Manufacturing.  The inland barge and towboat manufacturing industry competes primarily on quality of manufacture, delivery schedule, design capabilities and price. We consider Trinity Industries, Inc. to be our manufacturing segment’s most significant competitor for the large-scale manufacture of inland barges, although other firms have barge building capability on a smaller scale. We believe there are a number of shipyards located on the Gulf Coast that compete with our manufacturing segment for the manufacturing of liquid tank barges. In addition, certain other shipyards may be able to reconfigure to manufacture inland barges and related equipment.
 
SEASONALITY
 
Our transportation segment’s revenue stream within any year reflects the variance in seasonal demand, with revenues earned in the first half of the year lower than those earned in the second half of the year.
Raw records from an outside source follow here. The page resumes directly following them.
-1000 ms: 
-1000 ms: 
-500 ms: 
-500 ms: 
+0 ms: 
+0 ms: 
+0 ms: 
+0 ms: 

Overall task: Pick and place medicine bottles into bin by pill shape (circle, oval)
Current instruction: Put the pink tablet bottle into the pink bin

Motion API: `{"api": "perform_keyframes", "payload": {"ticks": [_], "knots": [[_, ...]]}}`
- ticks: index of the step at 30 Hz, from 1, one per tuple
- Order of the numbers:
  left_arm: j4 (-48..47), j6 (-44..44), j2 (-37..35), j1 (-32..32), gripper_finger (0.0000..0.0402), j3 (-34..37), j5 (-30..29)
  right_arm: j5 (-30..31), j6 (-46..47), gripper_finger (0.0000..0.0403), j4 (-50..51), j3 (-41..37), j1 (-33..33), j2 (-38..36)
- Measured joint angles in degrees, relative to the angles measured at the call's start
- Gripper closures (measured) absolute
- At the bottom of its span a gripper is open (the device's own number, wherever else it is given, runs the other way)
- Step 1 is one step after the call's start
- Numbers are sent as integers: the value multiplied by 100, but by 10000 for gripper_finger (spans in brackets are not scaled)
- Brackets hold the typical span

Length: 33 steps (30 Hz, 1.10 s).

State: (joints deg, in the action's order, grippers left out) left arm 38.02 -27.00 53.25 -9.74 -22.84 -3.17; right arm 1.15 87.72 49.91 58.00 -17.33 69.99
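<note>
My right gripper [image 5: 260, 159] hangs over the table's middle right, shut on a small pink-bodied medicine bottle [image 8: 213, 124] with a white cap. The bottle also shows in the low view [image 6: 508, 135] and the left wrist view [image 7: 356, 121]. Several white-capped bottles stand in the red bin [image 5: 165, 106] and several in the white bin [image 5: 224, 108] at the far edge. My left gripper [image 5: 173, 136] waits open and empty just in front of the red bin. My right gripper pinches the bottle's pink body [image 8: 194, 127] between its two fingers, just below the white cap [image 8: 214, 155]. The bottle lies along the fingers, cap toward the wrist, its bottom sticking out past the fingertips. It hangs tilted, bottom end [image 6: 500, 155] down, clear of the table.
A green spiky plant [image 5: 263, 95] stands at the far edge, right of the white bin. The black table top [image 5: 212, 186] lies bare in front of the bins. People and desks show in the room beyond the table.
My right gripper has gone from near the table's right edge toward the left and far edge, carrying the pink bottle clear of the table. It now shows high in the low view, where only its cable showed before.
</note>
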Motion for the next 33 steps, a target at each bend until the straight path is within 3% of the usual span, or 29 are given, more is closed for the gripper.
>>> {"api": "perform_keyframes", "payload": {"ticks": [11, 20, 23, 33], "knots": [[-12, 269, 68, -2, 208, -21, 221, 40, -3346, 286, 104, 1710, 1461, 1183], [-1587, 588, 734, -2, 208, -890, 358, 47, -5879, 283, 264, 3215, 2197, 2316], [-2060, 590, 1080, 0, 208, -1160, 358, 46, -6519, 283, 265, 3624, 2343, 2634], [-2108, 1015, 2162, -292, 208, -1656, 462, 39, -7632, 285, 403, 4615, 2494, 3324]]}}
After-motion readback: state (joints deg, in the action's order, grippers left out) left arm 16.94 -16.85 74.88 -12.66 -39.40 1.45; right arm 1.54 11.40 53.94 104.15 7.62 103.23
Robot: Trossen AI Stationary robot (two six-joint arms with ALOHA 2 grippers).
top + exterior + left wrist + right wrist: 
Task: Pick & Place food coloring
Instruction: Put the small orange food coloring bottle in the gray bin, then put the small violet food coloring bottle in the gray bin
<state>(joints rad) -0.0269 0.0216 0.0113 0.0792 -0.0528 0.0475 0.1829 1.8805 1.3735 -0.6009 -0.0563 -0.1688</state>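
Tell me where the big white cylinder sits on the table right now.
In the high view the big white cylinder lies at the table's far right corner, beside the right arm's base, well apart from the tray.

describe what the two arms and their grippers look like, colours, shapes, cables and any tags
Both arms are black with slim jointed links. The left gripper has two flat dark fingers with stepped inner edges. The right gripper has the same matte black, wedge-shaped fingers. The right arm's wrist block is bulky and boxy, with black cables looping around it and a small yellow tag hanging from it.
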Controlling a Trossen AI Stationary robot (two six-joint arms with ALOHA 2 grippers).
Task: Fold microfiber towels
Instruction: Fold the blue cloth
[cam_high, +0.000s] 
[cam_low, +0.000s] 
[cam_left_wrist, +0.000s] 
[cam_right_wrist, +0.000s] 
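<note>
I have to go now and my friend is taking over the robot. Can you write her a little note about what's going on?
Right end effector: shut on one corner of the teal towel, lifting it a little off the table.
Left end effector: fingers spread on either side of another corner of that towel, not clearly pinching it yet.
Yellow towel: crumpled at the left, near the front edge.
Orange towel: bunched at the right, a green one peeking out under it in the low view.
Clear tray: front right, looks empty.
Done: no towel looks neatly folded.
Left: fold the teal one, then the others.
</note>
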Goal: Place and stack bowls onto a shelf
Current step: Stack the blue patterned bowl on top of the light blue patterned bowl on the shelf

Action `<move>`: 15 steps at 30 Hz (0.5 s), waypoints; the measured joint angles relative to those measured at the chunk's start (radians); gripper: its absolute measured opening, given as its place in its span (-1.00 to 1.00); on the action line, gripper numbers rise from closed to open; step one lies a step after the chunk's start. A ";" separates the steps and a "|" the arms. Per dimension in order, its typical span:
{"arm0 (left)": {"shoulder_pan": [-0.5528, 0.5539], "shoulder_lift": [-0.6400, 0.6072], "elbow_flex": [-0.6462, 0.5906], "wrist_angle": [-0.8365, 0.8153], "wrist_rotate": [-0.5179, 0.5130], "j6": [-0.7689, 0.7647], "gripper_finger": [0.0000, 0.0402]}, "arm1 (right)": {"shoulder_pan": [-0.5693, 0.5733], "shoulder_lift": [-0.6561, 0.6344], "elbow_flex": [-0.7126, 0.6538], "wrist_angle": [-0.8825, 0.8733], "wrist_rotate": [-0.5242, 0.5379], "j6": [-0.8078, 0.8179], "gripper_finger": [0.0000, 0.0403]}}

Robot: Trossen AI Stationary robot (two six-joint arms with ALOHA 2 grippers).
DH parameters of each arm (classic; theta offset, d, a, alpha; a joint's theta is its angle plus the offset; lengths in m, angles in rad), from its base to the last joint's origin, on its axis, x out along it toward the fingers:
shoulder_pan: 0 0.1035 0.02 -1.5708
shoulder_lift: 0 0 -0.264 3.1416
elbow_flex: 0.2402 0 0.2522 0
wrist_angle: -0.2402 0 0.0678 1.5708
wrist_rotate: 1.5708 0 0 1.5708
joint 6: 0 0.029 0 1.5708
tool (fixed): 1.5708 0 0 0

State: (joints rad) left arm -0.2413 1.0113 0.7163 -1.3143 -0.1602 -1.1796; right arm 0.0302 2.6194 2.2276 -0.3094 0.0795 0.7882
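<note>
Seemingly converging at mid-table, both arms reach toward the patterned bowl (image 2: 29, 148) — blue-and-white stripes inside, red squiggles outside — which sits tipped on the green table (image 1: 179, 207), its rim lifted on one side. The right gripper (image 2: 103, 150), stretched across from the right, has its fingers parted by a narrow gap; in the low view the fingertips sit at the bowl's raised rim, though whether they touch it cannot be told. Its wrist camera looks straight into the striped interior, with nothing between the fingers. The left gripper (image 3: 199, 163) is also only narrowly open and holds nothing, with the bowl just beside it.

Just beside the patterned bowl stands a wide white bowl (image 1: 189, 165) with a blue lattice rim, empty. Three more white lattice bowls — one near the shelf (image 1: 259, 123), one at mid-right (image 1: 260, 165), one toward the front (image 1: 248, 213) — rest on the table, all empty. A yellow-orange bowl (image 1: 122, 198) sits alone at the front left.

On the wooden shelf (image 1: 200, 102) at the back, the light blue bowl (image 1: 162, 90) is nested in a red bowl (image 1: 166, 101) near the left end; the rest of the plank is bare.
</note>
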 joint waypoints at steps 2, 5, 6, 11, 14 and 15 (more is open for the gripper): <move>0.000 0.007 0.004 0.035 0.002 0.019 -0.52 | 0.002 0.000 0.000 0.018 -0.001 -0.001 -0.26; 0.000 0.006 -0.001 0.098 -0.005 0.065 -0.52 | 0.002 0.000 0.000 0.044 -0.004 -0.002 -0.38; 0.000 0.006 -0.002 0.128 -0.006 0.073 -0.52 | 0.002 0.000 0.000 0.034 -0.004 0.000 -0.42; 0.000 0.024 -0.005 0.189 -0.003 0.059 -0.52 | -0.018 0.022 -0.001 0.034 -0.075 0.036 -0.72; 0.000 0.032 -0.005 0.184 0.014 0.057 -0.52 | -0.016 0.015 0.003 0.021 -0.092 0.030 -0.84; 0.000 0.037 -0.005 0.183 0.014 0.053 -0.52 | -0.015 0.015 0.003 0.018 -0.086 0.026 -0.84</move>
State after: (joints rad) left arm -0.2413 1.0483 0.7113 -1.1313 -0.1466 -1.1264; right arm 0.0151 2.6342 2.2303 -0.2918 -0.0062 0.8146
Historically, unlike the current year, grain has experienced the greatest degree of seasonality among all the commodity segments, with demand generally following the timing of the annual harvest. Increased demand for grain movement generally begins around the Gulf Coast and Texas regions and the southern portions of the Lower Mississippi River, or the Delta area, in late summer of each year. The demand for freight spreads north and east as the grain matures and harvest progresses through the Ohio Valley, the Mid-Mississippi River area, and the Illinois River and Upper Mississippi River areas. System-wide demand generally peaks in the mid-fourth quarter. Demand normally tapers off through the mid-first quarter, when traffic is generally limited to the Ohio River as the Upper Mississippi River normally closes from approximately mid-December to mid-March, and ice conditions can hamper navigation on the upper reaches of the Illinois River. The transportation of grain in the spot market, including demurrage charges, represented 31% of our annual total transportation segment revenues for 2009 compared to 21% in 2008, despite shipping in excess of one-third more ton-miles in 2009. Average grain tariff rates for the mid-Mississippi River, which we believe is generally a directional indicator of the total market, were 337% for the year ended December 31, 2009, and 522% for the year ended December 31, 2008. The unusual harvest conditions in 2009 resulted in rates that were the lowest since 2005 and were, on average, 40% below the prior year and 15% below the average of the prior five years. The annual differential between peak and trough rates for this river segment has averaged more than 123% a year over the five prior years. We did not see the normal compressed harvest season rates in 2009 as the differential was only 68%. Our achieved grain pricing, across all river segments, was down 22% and 25% in the quarter and year ended December 31, 2009.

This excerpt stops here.